Implementation:Online ml River Multioutput Chain
| Knowledge Sources | |
|---|---|
| Domains | Online_Learning, Multi_Label_Classification, Multi_Target_Regression |
| Last Updated | 2026-02-08 16:00 GMT |
Overview
Classifier and Regressor Chains arrange models in a sequence where predictions from earlier outputs become features for later outputs, capturing dependencies between targets.
Description
Chain models create one model instance per output label/target. The models are arranged in a specified order. When making predictions or training, the chain processes outputs sequentially: the first model predicts its output, this prediction is added as a feature, then the second model makes its prediction using the augmented features, and so on. This allows later models to condition on earlier predictions, capturing dependencies between outputs. For multi-label classification, predicted probabilities for each class are added as features. The order can be specified explicitly or inferred from the target dictionary key order. The implementation handles missing outputs gracefully during training.
Usage
Use Classifier/Regressor Chains when outputs have dependencies that can inform predictions (e.g., multi-label classification where label correlations exist, or multi-target regression with related targets). Specify the order parameter to control the prediction sequence - putting more important or easier-to-predict outputs first often works well. For multi-label problems, chains typically outperform independent binary classifiers when label correlations are strong.

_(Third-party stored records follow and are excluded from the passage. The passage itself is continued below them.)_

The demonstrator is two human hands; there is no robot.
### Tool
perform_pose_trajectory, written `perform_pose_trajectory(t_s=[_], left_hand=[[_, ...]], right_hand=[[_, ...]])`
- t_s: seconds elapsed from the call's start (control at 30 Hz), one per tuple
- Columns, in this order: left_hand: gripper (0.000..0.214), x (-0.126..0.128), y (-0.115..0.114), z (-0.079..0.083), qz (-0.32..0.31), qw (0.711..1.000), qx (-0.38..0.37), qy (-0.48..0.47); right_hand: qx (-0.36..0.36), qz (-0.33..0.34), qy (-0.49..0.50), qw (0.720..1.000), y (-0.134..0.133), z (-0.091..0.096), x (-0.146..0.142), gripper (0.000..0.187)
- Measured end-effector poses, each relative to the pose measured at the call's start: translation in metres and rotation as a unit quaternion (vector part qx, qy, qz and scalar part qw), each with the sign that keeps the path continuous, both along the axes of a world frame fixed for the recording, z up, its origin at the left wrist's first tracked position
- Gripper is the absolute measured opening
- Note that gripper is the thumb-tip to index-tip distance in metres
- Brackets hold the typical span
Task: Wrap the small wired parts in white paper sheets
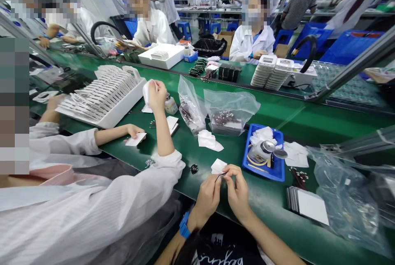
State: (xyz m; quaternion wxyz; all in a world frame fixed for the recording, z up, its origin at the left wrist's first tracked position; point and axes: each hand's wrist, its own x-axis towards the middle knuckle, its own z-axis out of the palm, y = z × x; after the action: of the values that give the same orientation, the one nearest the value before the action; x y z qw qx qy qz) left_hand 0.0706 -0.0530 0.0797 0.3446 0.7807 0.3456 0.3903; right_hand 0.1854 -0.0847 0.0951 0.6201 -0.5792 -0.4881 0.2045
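My left hand and my right hand meet above the front of the green bench, fingertips pinched. Between them runs a thin, dark, wire-like piece; its exact kind is too small to make out. Just beyond my fingers lies a folded white wipe. A small black coiled item rests to the left of my hands. To the right stands a blue tray with a metal-topped bottle and crumpled wipes in it.
At left, a co-worker's arms reach over the bench, holding white pieces. A white bin of white frames stands beyond. Clear bags of wired parts sit at the back. At right are a stack of white-faced plates and plastic bags.
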Motion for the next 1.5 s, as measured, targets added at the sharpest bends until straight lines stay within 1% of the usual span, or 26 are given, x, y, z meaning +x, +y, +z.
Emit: perform_pose_trajectory(t_s=[0.1, 0.23, 0.43, 0.53, 0.63, 0.77, 0.93, 1.03, 1.27, 1.5], left_hand=[[0.028, -0.001, 0.001, -0.001, 0.008, 1.000, -0.022, 0.000], [0.030, 0.000, 0.001, -0.001, 0.030, 0.999, -0.044, -0.005], [0.034, -0.001, 0.000, -0.001, 0.056, 0.996, -0.067, -0.015], [0.034, -0.002, 0.001, 0.000, 0.061, 0.995, -0.079, -0.021], [0.035, -0.003, 0.001, 0.001, 0.061, 0.994, -0.091, -0.024], [0.035, -0.003, 0.000, 0.001, 0.060, 0.993, -0.097, -0.025], [0.035, -0.002, 0.000, 0.002, 0.063, 0.992, -0.104, -0.038], [0.036, -0.002, 0.000, 0.001, 0.072, 0.991, -0.105, -0.038], [0.037, -0.004, 0.002, 0.001, 0.065, 0.990, -0.116, -0.044], [0.039, -0.007, 0.001, -0.001, 0.073, 0.988, -0.129, -0.048]], right_hand=[[-0.001, -0.002, 0.013, 1.000, 0.000, -0.002, 0.003, 0.013], [-0.002, -0.001, 0.053, 0.999, -0.002, -0.003, 0.006, 0.013], [-0.023, -0.021, 0.121, 0.992, -0.003, 0.003, 0.013, 0.014], [-0.029, -0.038, 0.141, 0.989, -0.003, 0.005, 0.018, 0.016], [-0.029, -0.040, 0.158, 0.986, -0.002, 0.006, 0.021, 0.017], [-0.033, -0.035, 0.164, 0.985, -0.003, 0.004, 0.021, 0.019], [-0.040, -0.038, 0.168, 0.984, -0.004, 0.001, 0.019, 0.017], [-0.038, -0.043, 0.168, 0.984, -0.003, 0.003, 0.019, 0.017], [-0.036, -0.059, 0.162, 0.984, -0.003, 0.005, 0.020, 0.019], [-0.028, -0.070, 0.173, 0.982, -0.004, 0.004, 0.019, 0.018]])
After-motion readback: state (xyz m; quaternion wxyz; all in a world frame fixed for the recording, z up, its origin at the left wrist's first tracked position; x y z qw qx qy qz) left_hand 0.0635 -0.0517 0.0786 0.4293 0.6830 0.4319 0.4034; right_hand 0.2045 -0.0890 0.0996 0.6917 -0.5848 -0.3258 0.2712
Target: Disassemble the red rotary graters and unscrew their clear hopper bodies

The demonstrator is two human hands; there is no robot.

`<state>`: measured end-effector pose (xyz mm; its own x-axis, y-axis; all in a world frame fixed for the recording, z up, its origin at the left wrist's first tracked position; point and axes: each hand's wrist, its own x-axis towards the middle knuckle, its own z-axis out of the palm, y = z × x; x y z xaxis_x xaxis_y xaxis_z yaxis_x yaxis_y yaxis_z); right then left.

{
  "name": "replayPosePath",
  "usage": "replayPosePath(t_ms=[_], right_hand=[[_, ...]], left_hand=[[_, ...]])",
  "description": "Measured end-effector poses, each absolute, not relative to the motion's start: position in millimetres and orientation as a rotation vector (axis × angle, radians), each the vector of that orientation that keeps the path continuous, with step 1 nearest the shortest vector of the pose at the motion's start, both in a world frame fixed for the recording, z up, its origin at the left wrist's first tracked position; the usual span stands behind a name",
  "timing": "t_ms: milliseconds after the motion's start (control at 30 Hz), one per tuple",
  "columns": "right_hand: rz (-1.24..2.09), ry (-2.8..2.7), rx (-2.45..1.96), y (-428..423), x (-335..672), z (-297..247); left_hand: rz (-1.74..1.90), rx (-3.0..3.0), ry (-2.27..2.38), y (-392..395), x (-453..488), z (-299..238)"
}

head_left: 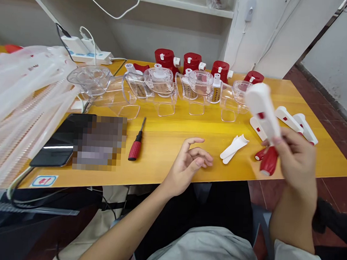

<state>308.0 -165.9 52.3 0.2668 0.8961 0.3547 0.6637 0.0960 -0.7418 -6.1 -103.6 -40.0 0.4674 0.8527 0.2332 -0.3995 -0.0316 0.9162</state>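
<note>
My right hand (297,158) is closed around a white handle with a red grip (263,107), raised above the table and slightly blurred. Its wide white end points up and the red end points down. My left hand (189,164) hovers over the table's front edge with fingers apart and loosely curled, holding nothing. Between the hands lie two slim white plastic pieces (233,148), one overlapping the other. Behind my right hand, similar white handles (289,118) rest on the table, partly covered by the hand and the raised handle.
Clear plastic grater housings (200,83) stand in a row, with perforated drums and red bases (191,61) behind. A red-handled screwdriver (135,147) and a black phone (64,139) lie left, beside a blurred-out patch. Plastic bags (26,95) and a power strip (92,58) occupy the far left.
</note>
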Motion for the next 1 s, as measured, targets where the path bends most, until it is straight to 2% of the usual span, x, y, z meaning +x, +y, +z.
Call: replayPosePath(t_ms=[167,467,767,1000], right_hand=[[0.110,-1.262,-2.007,-164,382,50],[0.241,-1.294,-2.373,-143,426,27],[0.384,-1.461,-2.277,-142,426,14],[0.212,-1.336,-2.018,-138,435,3]], left_hand=[[1.010,1.278,0.533,-105,-5,-34],[0.978,1.309,0.580,-108,-5,-34],[0.963,1.309,0.593,-107,-5,-31],[0.965,1.321,0.592,-107,-5,-31]])
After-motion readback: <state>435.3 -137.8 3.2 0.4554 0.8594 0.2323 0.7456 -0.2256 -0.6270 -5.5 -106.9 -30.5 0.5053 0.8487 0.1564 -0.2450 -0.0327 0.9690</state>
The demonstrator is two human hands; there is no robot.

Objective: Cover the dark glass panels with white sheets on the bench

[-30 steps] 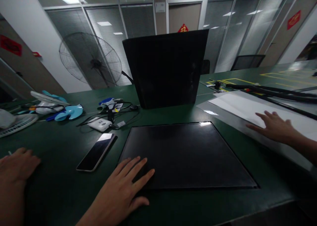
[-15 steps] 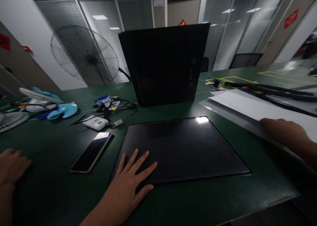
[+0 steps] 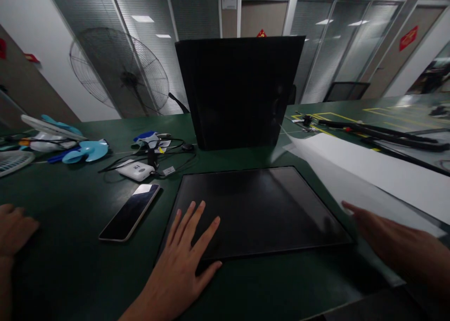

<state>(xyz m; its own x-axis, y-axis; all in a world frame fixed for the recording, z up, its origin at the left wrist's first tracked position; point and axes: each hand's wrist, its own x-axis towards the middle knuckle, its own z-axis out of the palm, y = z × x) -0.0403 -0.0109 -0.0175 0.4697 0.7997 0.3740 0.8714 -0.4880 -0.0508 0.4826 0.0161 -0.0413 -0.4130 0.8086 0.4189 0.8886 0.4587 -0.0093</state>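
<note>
A flat dark screen panel (image 3: pixel 260 208) lies on the green table in front of me. My left hand (image 3: pixel 183 260) rests on its near left corner, fingers spread. At the right, my right hand (image 3: pixel 390 241) pinches the edge of a translucent sheet (image 3: pixel 344 180), which is lifted beside the panel's right side. White sheets (image 3: pixel 386 171) lie under and behind it. A phone (image 3: pixel 130 213) lies screen up to the left of the panel.
A black upright panel (image 3: pixel 241 93) stands behind the flat one. To the left are a white device (image 3: pixel 135 170) with cables and blue fan blades (image 3: pixel 86 151). Black cables (image 3: pixel 386 131) lie at the right. Another person's hand (image 3: pixel 16 229) rests at the far left.
My right hand has moved left toward the panel, lifting the translucent sheet with it. My left hand stays on the panel with fingers spread.
</note>
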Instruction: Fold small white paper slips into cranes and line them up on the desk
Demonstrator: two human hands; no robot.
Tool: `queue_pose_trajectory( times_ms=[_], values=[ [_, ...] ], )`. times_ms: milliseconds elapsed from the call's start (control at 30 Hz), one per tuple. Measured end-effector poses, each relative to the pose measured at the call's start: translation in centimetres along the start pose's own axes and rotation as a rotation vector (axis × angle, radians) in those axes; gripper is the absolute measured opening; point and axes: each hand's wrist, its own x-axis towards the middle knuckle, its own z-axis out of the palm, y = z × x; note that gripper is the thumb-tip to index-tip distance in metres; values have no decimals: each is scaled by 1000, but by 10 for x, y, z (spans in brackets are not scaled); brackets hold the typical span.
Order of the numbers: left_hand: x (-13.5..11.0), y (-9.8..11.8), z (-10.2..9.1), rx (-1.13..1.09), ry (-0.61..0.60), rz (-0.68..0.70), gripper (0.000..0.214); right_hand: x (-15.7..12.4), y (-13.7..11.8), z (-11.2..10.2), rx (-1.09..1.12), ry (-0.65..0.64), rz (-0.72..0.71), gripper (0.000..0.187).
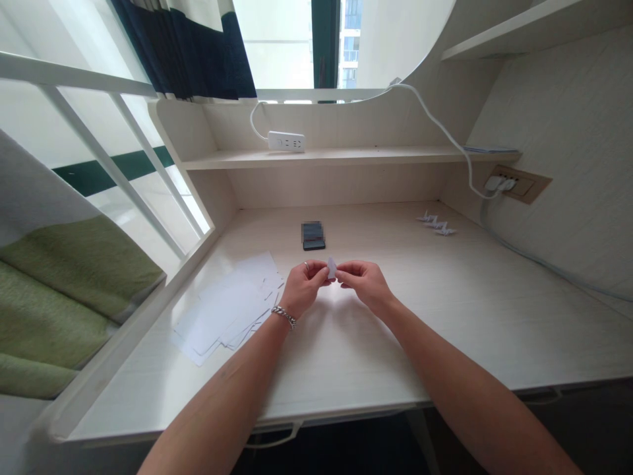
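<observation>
Between my two hands, just above the desk, is a small folded piece of white paper (331,268) with a pointed top. My left hand (307,282), wearing a ring and a chain bracelet, pinches its left side. From the right, the thumb and fingers of my right hand (363,280) are closed on its other edge. My fingertips hide the lower part of the paper. Several small folded paper cranes (438,225) stand in a row at the back right of the desk.
Loose white paper sheets (232,303) and thin strips lie left of my hands. A dark phone-like device (313,235) rests behind them. On the shelf sits a white power strip (286,141); a white cable (440,125) runs to the wall socket (524,186).
</observation>
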Motion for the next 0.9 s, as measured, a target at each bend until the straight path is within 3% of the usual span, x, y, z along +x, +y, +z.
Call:
queue_pose_trajectory(
  times_ms=[200, 333, 500, 733, 900],
  values=[
    [1, -2, 3, 18, 24, 52, 28, 1, 1, 2, 24, 41, 15, 36],
    [0, 1, 5, 16, 34, 25, 34, 0, 0, 2, -31, 0, 33, 24],
    [-3, 3, 6, 40, 34, -12, 24, 0, 0, 2, -51, -11, 21, 18],
    [-3, -2, 3, 224, 9, 155, 21, 0, 2, 1, 11, 22, -35, 32],
    [-2, -7, 2, 263, -21, 190, 22, 2, 3, 1, 56, 49, -16, 34]
  ],
)
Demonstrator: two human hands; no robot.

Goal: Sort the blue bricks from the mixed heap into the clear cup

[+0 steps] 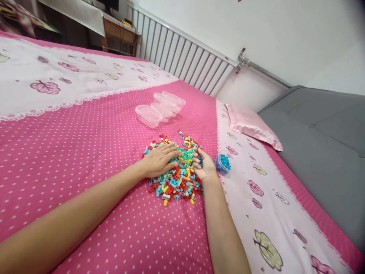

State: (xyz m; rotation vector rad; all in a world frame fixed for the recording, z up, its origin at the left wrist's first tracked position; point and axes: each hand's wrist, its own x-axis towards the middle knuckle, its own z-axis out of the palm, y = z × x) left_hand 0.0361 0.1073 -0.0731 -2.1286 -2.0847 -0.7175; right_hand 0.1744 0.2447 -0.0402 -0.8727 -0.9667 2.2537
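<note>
A heap of small toy building bricks [176, 182] in red, yellow, blue, green and white lies spread on the pink dotted bedsheet. My left hand [159, 160] rests palm down on the heap's left side, its fingers stretched out. At the right side, my right hand [204, 165] is turned palm up with curled fingers, and a few blue bricks [200, 162] show inside it. Just right of that hand stands a small clear tub [219, 167] holding many blue bricks [225, 161].
Several clear plastic containers [149, 115] stand beyond the heap on the bedsheet [108, 140]. A pink satin pillow [253, 127] lies at the right, against a grey padded headboard [322, 140]. Behind are a metal rail [182, 45] and a desk [116, 32].
</note>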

The approach adds minimal computational overhead compared to training independent models.
Code Reference
Source Location
- Repository: Online_ml_River
- File: river/multioutput/chain.py
Signature
class ClassifierChain(
model: base.Classifier,
order: list | None = None
)
class RegressorChain(
model: base.Regressor,
order: list | None = None
)
class ProbabilisticClassifierChain(
model: base.Classifier
)
class MonteCarloClassifierChain(
model: base.Classifier,
m: int = 10,
seed: int | None = None
)
Import
from river import multioutput
I/O Contract
| Parameter | Type | Description |
|---|---|---|
| x | dict | Feature dictionary |
| y | dict | Dictionary mapping output names to target values |
| Method | Return Type | Description |
|---|---|---|
| predict_one(x) | dict | Predictions for all outputs |
| predict_proba_one(x) | dict | Probabilities per output (classifier) |
| learn_one(x, y) | None | Updates chain with dependencies |
Usage Examples
from river import feature_selection
from river import linear_model
from river import metrics
from river import multioutput
from river import preprocessing
from river import stream
from sklearn import datasets
# Multi-label classification
dataset = stream.iter_sklearn_dataset(
dataset=datasets.fetch_openml('yeast', version=4, parser='auto', as_frame=False),
shuffle=True,
seed=42
)
model = feature_selection.VarianceThreshold(threshold=0.01)
model |= preprocessing.StandardScaler()
model |= multioutput.ClassifierChain(
model=linear_model.LogisticRegression(),
order=list(range(14))
)
metric = metrics.multioutput.MicroAverage(metrics.Jaccard())
for x, y in dataset:
y = {i: yi == 'TRUE' for i, yi in y.items()}
y_pred = model.predict_one(x)
metric.update(y, y_pred)
model.learn_one(x, y)
print(metric) # MicroAverage(Jaccard): 41.81%